Me, personally, I have always felt completely congruent with my body. I am female; therefore, everything about me is of the feminine gender. This seems to me natural and right, and means that, for instance, if I or any other person of the female sex decides to engage in a behavior - gaming, or cooking, or birdwatching, or fixing a truck - that behavior is gendered feminine by the virtue of a female person undertaking it. The same behaviors undertaken by a male would automatically be gendered masculine.
But if most people felt like that, we wouldn't need a concept of gender at all; or at least, would only require it in the case of physically intersexual people, whose bodies are not distinctly female or male and who might then need the concept of gender as something distinct from their sex. But I'm not sure why they would; only that the people around them would feel a need to force them to choose a gender, whether they as individuals needed it or not.
It depends, you see, on what the gender concept is for. Which is far from clear to me. As human beings, our great unique adaptation is the ability to abstract general concepts from specific data, so we can apply lessons and skills from one experience to new, similar experiences. We often need fixed roles so that everyone knows what their individual job is and all the necessary stuff gets done without a lot of argument and daily negotiation over who is supposed to do what. Anybody who's ever tried to take turns doing chores with someone who never does his chores on time is familiar with that one. ("I'm only supposed to do dishes on Tuesdays and Thursdays.

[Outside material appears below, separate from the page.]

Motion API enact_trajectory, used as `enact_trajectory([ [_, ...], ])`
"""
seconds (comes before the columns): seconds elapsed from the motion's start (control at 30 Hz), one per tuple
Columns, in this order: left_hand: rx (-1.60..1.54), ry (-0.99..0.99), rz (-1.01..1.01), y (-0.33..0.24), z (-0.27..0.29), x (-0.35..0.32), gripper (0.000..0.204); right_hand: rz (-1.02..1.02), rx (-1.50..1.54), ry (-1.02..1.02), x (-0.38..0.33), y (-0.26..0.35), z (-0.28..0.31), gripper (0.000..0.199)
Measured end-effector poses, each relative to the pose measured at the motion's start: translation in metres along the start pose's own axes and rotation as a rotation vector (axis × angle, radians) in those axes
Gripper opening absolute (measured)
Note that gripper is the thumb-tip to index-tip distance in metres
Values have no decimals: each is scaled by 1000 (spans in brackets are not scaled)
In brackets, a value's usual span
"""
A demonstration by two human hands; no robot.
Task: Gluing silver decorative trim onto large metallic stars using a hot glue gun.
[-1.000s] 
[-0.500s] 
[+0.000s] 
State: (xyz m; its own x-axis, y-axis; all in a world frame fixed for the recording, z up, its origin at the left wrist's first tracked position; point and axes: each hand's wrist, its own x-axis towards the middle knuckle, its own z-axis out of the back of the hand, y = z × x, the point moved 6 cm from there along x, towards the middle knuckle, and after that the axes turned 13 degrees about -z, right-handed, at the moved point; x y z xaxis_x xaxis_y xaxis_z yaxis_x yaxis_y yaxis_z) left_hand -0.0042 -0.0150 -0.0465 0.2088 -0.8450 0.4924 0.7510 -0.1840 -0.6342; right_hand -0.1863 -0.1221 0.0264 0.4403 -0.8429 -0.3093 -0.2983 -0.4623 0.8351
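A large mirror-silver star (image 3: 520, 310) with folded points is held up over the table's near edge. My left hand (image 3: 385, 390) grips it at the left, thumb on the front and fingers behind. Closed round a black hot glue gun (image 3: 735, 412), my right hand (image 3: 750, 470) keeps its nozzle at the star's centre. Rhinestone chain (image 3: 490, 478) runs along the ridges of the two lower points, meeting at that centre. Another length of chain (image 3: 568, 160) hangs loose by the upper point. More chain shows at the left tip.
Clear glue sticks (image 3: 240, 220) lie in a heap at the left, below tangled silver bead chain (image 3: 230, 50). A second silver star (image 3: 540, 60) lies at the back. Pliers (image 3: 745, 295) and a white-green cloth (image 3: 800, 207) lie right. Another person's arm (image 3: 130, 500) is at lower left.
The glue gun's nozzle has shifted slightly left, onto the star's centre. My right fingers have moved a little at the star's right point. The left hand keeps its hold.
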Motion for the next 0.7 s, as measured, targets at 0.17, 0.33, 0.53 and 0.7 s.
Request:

It's Wednesday, so it's your turn!" "But you didn't do any dishes Tuesday so you haven't had your turn so I'm not going to do any dishes." "Okay, I'll do last nights dishes later but the breakfast dishes today are yours." "No they're not!" Will somebody just do the stinking dishes so I have something to cook in!? Um, excuse me, intense flashback.)
And I can see how gender expectations could grow from a sexual division of labor, which - especially in societies without a huge technological base to draw on, such as we have now - does in fact make sense the way most hunter-gatherer societies split the actual labor. Men are less essential to perpetuation of a group than women and the responsibility and resource drain of protecting the fetus limits women's mobility, so giving the people who are most likely to be pregnant the less-risky, more sedentary jobs and the expendable people the high-risk running around makes sense. And once you got used to that division, and organized your society around it, the individual who didn't fit neatly into the schema would become a problem and need to be arbitrarily gendered in order to contribute. But an awful lot of non-practical, counterproductive, and just plain silly baggage that has nothing to do with survival goes into modern gender conceptions, while leaving intersexual people more in the lurch than ever, and none of it was inevitable, anyway.
Gender as a concept is increasingly a handicap, but one which we regard as so essential that we cling to it against all reason. Parents with a sexually ambiguous child are encouraged to assign it a gender and force it into one of two molds, which even adults who aren't sexually ambiguous frequently find poor fits and too confining. People of any age who try to present themselves as androgynous, or who choose a gender identity not congruent with their physical sex, are at best treated with prurient interest, at worst physically and legally persecuted. Even people who are aware of this and don't want to be uncomfortable around people of ambiguous gender often are. And yet, objectively, it shouldn't matter a lick.
So, let's step back and world-build for awhile. What if a society exists, of humanlike people, in which a person's role in society is determined by gender - but gender is not tied to a simple sexual dichotomy?
What if the crucial decisions of development all hinged, not on expressing a predetermined gender, but on figuring out what gender you are?
What if there's more than two genders?
What if all children are considered to be the same gender and the age of gender expression is not the same as puberty?
What else would society base a gender on? What if intellectuals are "feminine" and emotionals are "masculine?"
What if your gender category changed based on your age?
What if magic, or psychic, if you prefer SF to fantasy, ability is the determining factor?
This would require a serious grind of worldbuilding before you even started the story, and of course it's been done, sort of. Ursula K. LeGuin's classic Left Hand of Darkness deals with some of these issues, and feminist SF has done a lot of wrestling with gender roles generally. But it strikes me that at best the subject has been nibbled; and in a time when LBGTQ people are increasingly asserting their right to representation, it strikes me as ripe for serving up in a full-size dish.